1908 in Music

Music reviews I wrote for music published in 1908.

1. Gabriel Faure: Nocturne No. 10 in E minor, Op. 99 (10/10)

Much more strident to start than the 9th, the 10th still has qualities that create impressions rather than awe. As it progresses, there’s almost a sound of confusion in the notes, as if the pianist isn’t sure which notes to play. That’s really cool.

2. Gabriel Faure: Nocturne No. 9 in B minor, Op. 97 (9/10)

Much more impressionistic than the 8th, the 9th is the kind of piece I associate with the music of the era, drifting in terms of volume and (apparent) tempo, conjuring feelings and memories rather than awing with prowess. (Though I bet it’s hard to play!)

3. Claude Debussy: Children’s Corner (8/10)

I don’t get the musical joke of the first of these pieces, as I was born in a different time, to non-musical parents, but these pieces are sometimes difficult, impressionistic pieces not meant for a child to play. (Listen to them; only prodigies are playing these at young ages.) Perhaps it’s the association with children, but I find them less compelling than the Images, even though they are still interesting and full of the stuff that makes Debussy so great (rapid changes in tempo and volume, surprising new melodies, etc)

4. Edward Elgar: Symphony No. 1 in A major, Op. 55 (7/10)

The first symphony is the kind of thing I can like if I turn my brain off, as it’s full of pleasing musical passages of the kind found in so much High Romantic music. I really like this stuff in general, as there’s something about lush orchestration played with feeling that really appeals to me.
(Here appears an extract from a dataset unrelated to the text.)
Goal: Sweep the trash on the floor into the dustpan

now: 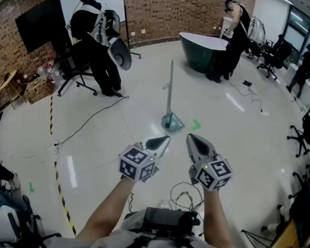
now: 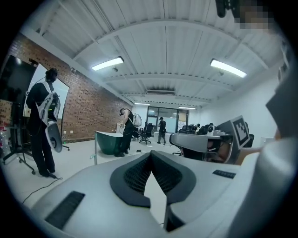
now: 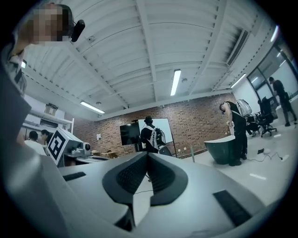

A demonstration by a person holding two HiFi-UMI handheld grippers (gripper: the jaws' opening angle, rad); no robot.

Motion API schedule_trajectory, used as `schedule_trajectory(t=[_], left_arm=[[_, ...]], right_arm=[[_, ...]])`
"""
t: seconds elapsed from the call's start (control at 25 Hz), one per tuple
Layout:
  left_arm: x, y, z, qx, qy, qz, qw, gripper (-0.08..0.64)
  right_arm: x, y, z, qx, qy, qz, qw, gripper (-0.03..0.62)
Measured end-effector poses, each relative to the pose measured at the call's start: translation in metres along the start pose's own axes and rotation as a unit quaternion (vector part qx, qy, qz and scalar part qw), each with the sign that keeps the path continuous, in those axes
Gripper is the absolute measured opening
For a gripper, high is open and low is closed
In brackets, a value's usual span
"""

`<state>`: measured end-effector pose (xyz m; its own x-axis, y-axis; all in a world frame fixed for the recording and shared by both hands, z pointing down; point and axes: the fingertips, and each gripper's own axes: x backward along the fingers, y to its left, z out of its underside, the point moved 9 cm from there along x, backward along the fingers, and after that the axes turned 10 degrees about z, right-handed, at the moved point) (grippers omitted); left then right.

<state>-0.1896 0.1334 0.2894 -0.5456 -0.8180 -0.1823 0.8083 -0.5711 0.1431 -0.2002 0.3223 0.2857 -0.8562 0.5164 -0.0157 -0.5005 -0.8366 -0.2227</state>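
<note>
A grey pole on a teal base, seemingly a long-handled dustpan (image 1: 171, 120), stands upright on the pale floor a short way ahead of both grippers. The same pole shows in the left gripper view (image 2: 96, 155) and in the right gripper view (image 3: 191, 153). A small green scrap (image 1: 196, 125) lies on the floor just right of the base. My left gripper (image 1: 161, 141) (image 2: 150, 154) is shut with nothing in it. My right gripper (image 1: 193, 139) (image 3: 148, 156) is also shut and empty. Both are held side by side, pointing roughly level toward the pole. I see no broom.
A person with a backpack (image 1: 95, 40) stands at the back left by a tripod and a screen. Another person (image 1: 234, 34) leans over a dark green tub (image 1: 200, 52). Cables (image 1: 87, 122) and yellow-black tape (image 1: 57, 171) cross the floor. Office chairs (image 1: 307, 132) line the right side.
</note>
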Motion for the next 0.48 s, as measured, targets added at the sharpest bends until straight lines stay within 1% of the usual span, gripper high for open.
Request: schedule_trajectory(t=[0.16, 0.32, 0.4, 0.48], left_arm=[[-0.040, 0.034, -0.020, -0.004, -0.003, -0.013, 0.9999, 0.003], [-0.074, 0.072, -0.023, 0.003, -0.004, -0.012, 0.9999, 0.003], [-0.091, 0.099, -0.024, 0.009, -0.004, -0.007, 0.9999, 0.003], [-0.110, 0.132, -0.024, 0.017, -0.006, -0.001, 0.9998, 0.003]], right_arm=[[-0.041, -0.043, -0.018, 0.008, -0.004, -0.007, 1.000, 0.003], [-0.083, -0.072, -0.026, 0.038, 0.007, -0.014, 0.999, 0.003], [-0.110, -0.085, -0.029, 0.047, 0.014, -0.016, 0.999, 0.003], [-0.142, -0.099, -0.030, 0.053, 0.023, -0.009, 0.998, 0.003]])
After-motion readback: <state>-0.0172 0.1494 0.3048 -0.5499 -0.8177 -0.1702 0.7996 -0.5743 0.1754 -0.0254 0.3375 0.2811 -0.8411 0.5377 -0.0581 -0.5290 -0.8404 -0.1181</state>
It is also unique, apparently, as it’s the only symphony in A Flat which is still performed. (I don’t know how true that actually is.)

But this is an inherently conservative work that pales in comparison to what Mahler or even the Scandinavians were doing at the same time.
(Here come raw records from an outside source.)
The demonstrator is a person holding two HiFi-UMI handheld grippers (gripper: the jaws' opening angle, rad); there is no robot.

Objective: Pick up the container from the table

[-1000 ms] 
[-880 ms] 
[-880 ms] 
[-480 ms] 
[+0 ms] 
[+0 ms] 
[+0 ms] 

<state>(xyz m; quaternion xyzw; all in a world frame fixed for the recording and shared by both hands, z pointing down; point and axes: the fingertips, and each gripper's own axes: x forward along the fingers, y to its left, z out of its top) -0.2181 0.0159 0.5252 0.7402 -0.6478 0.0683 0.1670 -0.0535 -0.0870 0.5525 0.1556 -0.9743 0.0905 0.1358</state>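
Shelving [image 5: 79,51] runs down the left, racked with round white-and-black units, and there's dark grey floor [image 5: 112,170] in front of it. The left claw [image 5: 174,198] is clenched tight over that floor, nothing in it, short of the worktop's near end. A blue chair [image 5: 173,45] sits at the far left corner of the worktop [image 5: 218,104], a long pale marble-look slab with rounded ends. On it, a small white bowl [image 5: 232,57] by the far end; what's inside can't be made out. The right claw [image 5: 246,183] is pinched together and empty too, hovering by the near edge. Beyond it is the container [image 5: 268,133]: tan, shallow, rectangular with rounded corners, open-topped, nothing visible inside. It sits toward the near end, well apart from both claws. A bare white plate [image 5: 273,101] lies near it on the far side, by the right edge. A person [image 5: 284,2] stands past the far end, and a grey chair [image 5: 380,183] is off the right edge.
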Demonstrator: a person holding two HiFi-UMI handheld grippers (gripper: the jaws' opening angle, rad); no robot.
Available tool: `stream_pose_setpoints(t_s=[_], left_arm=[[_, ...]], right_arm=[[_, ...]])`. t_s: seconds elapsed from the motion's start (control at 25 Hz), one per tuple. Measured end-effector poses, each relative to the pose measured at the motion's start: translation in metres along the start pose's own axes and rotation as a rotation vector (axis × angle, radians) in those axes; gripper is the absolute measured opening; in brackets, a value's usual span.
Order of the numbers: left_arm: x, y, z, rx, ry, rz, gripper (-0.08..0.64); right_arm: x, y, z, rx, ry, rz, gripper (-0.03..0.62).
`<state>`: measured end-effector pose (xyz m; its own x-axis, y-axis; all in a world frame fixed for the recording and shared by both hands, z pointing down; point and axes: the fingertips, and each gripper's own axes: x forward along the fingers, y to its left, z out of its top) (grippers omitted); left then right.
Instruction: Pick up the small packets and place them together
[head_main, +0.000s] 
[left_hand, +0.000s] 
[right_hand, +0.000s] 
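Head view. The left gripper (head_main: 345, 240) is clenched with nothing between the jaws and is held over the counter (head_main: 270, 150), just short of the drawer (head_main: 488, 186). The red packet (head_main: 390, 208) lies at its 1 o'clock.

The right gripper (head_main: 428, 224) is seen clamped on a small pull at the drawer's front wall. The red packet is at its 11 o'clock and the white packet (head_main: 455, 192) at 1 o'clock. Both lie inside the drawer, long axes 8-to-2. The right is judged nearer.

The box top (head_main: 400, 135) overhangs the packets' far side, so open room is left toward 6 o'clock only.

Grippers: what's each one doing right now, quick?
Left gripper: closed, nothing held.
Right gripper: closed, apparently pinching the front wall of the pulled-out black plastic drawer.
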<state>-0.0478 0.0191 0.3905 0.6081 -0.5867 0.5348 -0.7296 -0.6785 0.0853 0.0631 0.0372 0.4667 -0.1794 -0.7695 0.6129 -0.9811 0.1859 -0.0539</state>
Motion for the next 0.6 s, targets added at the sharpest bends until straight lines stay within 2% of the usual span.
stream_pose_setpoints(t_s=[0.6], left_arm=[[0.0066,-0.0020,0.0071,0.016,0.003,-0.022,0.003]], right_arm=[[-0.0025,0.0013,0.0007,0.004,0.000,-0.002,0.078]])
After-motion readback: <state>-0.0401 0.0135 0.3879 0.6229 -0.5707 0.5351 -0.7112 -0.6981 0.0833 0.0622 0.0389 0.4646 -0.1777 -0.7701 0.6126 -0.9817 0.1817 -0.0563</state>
5. Erik Satie: 12 Petits Chorals (7/10)

These are the briefest of pieces, titled inexplicably like so much of his music, that basically lay out their theme and then end. This is his process taken to new extremes.

6. Gustav Holst: “Hymns from the Rig Veda” (7/10)

The “Vedic Hymns” are a little disappointing, I must say. I sort of anticipated heavily Indian-influenced Romantic music. But rather, it’s kind of vaguely impressionist lieder settings of Sanskrit hymns, which are apparently fundamental to Hinduism. It would be far more awesome if Holst had taken inspiration from the Indian music, not just the lyrics.

It’s fine music, it’s just not anything that I’m going to get really excited about.

7. Frederick Delius: “In a Summer Garden” (7/10)

This fantasy is very typical of Delius. It’s got may be a little more energy than some of his more idyllic tone poems, but it is almost insufferably pleasant. That’s not to say it’s bad, it’s just not my thing and it doesn’t help that I have listened to it part way through a comp which is just an onslaught of this stuff.

8. Erik Satie: Aperçus désagréables (7/10)

The rare Satie piece for two pianists. I like it; it sounds very difficult because of the two (four) parts. There’s a fugue!